Furthermore, Hussein et al. found that GLUT1 was expressed in 76.4% of TNBC (p < 0.001), with an overall significant association between GLUT1 expression and high histologic grade and between negative ER and PR (p < 0.001) [Citation34]. This is in agreement with Pinheiro et al. who detected significant association between GLUT1 expression and high-grade tumors (p = 0.0014) as well as the basal-like subtype (p = 0.0008) [Citation37]. These and other studies [Citation38,Citation39] also showed that GLUT1 is upregulated in TNBC, which explains the aggressive behavior and worse prognosis. This is a promising result toward discovering a targeted therapy for one of the worst types of breast carcinoma [Citation40–42].
Although our results showed no significant association with other parameters including breast cancer-specific mortality rate, lymph node metastasis, and tumor size, several studies demonstrated an association between GLUT1 expression and unfavorable overall survival, worse disease-free survival, positive lymph node metastasis, larger tumor size, and invasive ability [Citation8,Citation24,Citation35,Citation43–46]. These discrepancies can be related to the population diversity, sample size variation, and technique variability. However, our findings indicate that GLUT1 can be a good prognostic biomarker in breast carcinoma.
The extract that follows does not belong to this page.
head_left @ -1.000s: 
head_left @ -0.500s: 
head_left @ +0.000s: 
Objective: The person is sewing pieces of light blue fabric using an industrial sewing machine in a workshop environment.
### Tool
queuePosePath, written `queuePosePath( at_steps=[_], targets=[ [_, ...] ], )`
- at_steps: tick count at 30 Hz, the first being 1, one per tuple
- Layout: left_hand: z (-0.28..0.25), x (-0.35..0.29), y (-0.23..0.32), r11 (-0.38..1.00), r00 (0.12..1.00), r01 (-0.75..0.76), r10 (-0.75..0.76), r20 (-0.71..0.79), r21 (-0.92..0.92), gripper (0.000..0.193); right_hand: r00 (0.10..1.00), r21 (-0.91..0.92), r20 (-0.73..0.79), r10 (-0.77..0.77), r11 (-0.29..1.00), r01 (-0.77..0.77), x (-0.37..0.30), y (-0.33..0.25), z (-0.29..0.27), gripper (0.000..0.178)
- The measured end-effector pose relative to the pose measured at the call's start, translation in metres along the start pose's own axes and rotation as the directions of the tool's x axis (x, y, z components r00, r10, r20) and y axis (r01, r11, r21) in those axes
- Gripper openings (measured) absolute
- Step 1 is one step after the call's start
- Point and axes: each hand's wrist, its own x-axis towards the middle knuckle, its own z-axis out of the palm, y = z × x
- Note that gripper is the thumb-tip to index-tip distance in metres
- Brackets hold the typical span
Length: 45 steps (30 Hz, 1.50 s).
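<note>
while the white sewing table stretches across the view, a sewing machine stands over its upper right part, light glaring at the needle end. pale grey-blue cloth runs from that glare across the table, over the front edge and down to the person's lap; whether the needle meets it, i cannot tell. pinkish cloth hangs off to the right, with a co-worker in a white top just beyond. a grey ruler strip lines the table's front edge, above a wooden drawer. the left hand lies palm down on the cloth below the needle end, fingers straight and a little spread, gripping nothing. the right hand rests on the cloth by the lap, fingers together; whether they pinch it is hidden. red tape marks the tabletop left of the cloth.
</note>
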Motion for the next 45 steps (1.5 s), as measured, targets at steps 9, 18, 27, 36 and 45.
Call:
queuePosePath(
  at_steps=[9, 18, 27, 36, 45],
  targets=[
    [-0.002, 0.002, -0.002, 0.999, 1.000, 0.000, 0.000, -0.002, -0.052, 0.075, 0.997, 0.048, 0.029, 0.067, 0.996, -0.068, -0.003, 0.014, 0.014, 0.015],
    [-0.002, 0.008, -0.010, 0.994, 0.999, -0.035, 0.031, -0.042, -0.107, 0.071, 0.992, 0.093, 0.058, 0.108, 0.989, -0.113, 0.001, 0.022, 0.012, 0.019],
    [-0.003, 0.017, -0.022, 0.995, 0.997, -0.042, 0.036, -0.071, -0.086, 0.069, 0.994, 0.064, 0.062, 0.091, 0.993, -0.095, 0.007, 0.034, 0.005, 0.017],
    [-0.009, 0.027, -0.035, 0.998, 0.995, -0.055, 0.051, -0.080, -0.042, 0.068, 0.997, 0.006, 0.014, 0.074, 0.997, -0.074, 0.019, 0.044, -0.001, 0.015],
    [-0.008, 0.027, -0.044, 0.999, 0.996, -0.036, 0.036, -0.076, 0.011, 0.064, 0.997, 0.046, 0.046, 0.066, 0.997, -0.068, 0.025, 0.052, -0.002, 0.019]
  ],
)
Our study has some limitations, including loss of tissue during processing, lack of tumor cells in some cores, univariate analysis of the data as we were unable to collect survival data and therefore we used binary outcome (breast cancer-specific mortality). Additional studies are needed to overcome these limitations and determine the role of GLUT1 in breast cancer prognosis and management.
5. Conclusion
This study supports the previous published studies and demonstrates the association between GLUT1 immunophenotype and the clinicopathological characteristics in breast carcinoma. Our findings suggest that GLUT1 could help to determine tumor grade, hormonal receptor status, and vascular invasion in breast cancer cases. Further studies are required to elucidate the role of GLUT1 in the clinical management of breast cancer.
Authors’ contributions
JAl-M Design the study and the experiments.
JAl-M, MH, AS, and SS analyzed and discussed the results, and drafted the manuscript.
All authors read and approved the final manuscript.
Availability of data and materials
The datasets used and/or analyzed during the current study are available from the corresponding author on reasonable request.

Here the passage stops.